======== DATA FOR THE TASK ========

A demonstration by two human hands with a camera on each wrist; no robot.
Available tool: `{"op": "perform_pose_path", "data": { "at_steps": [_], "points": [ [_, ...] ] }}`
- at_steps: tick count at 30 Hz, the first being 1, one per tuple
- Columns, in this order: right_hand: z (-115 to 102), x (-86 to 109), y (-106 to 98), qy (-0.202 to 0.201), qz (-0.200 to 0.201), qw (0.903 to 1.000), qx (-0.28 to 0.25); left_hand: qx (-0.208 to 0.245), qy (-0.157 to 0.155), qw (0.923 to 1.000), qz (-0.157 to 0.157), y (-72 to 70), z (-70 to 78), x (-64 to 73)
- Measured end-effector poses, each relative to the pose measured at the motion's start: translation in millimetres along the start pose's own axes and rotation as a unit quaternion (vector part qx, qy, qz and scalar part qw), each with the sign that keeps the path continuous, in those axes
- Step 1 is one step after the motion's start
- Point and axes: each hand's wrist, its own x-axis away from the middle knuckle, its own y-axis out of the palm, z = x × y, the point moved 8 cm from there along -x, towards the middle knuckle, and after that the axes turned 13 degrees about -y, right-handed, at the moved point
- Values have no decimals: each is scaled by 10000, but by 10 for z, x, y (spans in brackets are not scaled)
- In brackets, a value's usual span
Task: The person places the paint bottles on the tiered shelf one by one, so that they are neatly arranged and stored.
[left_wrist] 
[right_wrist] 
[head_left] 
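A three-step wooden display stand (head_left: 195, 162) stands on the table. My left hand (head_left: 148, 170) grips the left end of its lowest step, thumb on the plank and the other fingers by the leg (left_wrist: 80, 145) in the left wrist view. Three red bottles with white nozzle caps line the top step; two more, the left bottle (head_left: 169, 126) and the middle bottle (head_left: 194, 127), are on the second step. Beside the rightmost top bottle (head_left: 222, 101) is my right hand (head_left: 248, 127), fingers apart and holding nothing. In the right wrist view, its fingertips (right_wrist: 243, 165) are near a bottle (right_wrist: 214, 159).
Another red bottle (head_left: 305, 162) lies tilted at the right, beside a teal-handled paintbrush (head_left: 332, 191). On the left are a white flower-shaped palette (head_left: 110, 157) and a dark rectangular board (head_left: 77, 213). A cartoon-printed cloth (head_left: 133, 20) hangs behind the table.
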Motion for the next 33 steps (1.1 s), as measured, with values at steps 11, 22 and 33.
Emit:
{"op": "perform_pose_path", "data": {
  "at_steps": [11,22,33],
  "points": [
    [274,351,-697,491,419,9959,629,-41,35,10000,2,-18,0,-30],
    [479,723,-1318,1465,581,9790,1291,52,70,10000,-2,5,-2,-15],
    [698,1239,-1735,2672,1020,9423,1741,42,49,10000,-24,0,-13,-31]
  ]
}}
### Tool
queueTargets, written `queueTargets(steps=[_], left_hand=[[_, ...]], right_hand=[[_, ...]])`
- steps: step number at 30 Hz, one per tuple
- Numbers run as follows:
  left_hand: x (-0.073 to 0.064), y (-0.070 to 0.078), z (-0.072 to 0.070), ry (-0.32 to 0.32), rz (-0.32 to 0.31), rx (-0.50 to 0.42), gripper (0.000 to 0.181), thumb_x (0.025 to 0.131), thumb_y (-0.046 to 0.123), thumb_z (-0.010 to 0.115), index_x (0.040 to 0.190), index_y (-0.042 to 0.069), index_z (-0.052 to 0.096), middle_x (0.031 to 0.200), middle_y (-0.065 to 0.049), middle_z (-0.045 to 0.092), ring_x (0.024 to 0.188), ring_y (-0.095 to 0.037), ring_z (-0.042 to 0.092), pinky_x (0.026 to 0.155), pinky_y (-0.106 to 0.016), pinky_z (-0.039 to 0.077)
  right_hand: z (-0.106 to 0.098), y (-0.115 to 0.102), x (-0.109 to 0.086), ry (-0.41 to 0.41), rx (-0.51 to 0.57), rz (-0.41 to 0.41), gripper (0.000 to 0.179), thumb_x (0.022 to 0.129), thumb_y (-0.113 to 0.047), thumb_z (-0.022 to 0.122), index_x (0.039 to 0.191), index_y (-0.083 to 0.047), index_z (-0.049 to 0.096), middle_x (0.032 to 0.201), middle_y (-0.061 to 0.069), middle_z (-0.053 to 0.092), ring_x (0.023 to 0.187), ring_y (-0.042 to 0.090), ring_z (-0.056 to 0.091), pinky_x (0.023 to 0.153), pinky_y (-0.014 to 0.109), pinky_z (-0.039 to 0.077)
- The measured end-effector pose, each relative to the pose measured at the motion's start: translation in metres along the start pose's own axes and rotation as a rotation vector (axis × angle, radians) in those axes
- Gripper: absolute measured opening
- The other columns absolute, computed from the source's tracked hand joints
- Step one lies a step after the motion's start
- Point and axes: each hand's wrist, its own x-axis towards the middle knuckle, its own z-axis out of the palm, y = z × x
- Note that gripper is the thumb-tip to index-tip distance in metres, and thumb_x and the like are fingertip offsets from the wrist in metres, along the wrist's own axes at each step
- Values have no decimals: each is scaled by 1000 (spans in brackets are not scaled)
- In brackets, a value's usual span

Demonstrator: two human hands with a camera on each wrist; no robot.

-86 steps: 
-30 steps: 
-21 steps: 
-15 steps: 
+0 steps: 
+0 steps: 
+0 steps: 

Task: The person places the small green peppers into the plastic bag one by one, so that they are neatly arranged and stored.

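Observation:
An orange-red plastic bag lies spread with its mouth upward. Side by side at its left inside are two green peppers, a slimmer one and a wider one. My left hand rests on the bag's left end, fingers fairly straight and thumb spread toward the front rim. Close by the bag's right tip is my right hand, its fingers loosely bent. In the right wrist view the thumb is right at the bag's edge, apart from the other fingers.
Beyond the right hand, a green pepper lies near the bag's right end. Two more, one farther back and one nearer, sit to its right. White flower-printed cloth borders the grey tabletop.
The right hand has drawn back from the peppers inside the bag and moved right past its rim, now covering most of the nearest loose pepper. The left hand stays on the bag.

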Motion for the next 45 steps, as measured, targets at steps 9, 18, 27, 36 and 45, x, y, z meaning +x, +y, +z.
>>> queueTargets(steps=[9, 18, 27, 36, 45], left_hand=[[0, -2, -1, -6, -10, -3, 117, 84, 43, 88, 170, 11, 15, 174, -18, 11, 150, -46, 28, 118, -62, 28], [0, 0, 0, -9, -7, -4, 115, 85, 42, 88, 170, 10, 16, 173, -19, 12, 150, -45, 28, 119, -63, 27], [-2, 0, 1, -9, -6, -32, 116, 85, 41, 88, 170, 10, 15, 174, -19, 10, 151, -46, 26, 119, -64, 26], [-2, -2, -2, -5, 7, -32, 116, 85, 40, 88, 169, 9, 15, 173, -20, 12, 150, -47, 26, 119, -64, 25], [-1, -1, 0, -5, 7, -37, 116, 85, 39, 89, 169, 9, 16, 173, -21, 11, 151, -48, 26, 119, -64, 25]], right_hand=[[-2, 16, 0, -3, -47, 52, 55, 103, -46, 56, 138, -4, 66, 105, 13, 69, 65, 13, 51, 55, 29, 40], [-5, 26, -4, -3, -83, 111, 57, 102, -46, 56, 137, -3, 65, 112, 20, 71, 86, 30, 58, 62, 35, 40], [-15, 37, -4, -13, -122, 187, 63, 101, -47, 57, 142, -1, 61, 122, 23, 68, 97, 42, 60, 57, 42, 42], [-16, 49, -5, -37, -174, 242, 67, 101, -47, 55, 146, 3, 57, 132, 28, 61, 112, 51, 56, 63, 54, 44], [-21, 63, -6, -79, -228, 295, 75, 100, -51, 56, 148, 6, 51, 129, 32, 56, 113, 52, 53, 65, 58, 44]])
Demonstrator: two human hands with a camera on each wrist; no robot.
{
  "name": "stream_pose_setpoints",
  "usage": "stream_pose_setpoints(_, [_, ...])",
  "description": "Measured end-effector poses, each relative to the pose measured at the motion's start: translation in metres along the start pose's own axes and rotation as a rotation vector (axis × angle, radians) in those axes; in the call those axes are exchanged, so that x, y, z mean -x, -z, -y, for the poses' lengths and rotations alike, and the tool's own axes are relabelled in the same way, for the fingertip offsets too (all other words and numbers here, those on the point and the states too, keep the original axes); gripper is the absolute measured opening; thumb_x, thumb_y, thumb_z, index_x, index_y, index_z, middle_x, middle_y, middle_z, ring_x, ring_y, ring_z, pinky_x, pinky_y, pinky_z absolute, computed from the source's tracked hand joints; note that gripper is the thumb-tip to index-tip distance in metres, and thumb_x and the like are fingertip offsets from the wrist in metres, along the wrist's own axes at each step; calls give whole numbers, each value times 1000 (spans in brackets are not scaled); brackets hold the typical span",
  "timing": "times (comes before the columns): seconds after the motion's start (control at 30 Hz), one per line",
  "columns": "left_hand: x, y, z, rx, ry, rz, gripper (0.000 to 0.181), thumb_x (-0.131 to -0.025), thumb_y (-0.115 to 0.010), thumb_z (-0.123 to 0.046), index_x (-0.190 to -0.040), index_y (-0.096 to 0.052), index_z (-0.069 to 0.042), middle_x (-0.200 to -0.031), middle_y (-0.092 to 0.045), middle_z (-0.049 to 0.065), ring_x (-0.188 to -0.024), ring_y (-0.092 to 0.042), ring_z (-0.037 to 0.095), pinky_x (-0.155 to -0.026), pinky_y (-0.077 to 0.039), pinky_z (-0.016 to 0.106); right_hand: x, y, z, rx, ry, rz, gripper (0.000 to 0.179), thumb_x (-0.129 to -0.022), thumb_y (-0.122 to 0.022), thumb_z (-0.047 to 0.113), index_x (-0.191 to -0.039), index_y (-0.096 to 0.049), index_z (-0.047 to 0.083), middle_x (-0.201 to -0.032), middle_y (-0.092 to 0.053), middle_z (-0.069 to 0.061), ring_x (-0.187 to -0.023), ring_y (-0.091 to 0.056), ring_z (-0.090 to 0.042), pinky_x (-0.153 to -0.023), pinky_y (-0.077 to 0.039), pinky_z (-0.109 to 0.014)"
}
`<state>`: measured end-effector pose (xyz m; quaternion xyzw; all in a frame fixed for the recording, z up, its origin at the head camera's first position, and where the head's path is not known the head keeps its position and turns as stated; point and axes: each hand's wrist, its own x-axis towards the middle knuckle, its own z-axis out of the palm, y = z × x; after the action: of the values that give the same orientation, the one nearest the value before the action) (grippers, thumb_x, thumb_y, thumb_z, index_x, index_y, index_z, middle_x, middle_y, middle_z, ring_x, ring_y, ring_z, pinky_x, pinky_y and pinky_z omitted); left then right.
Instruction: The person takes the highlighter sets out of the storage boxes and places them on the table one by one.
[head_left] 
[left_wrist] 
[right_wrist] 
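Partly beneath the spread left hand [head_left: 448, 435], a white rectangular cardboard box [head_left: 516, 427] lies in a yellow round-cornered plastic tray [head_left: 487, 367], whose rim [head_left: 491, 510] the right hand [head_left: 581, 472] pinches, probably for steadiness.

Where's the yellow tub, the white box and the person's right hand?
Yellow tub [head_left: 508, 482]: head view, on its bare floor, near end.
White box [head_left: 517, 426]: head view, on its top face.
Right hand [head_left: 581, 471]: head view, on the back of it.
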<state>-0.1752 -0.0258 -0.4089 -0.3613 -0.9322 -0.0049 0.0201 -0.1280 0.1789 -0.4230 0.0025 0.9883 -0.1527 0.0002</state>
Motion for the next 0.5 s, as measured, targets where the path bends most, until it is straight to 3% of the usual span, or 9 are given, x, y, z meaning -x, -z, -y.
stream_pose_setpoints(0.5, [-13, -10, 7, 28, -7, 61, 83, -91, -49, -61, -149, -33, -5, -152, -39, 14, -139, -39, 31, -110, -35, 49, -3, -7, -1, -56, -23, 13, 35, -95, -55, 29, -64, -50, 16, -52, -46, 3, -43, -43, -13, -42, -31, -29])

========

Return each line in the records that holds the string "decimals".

- Values have no decimals: each is scaled by 10000, but by 10 for z, x, y (spans in brackets are not scaled)
- Values have no decimals: each is scaled by 1000 (spans in brackets are not scaled)

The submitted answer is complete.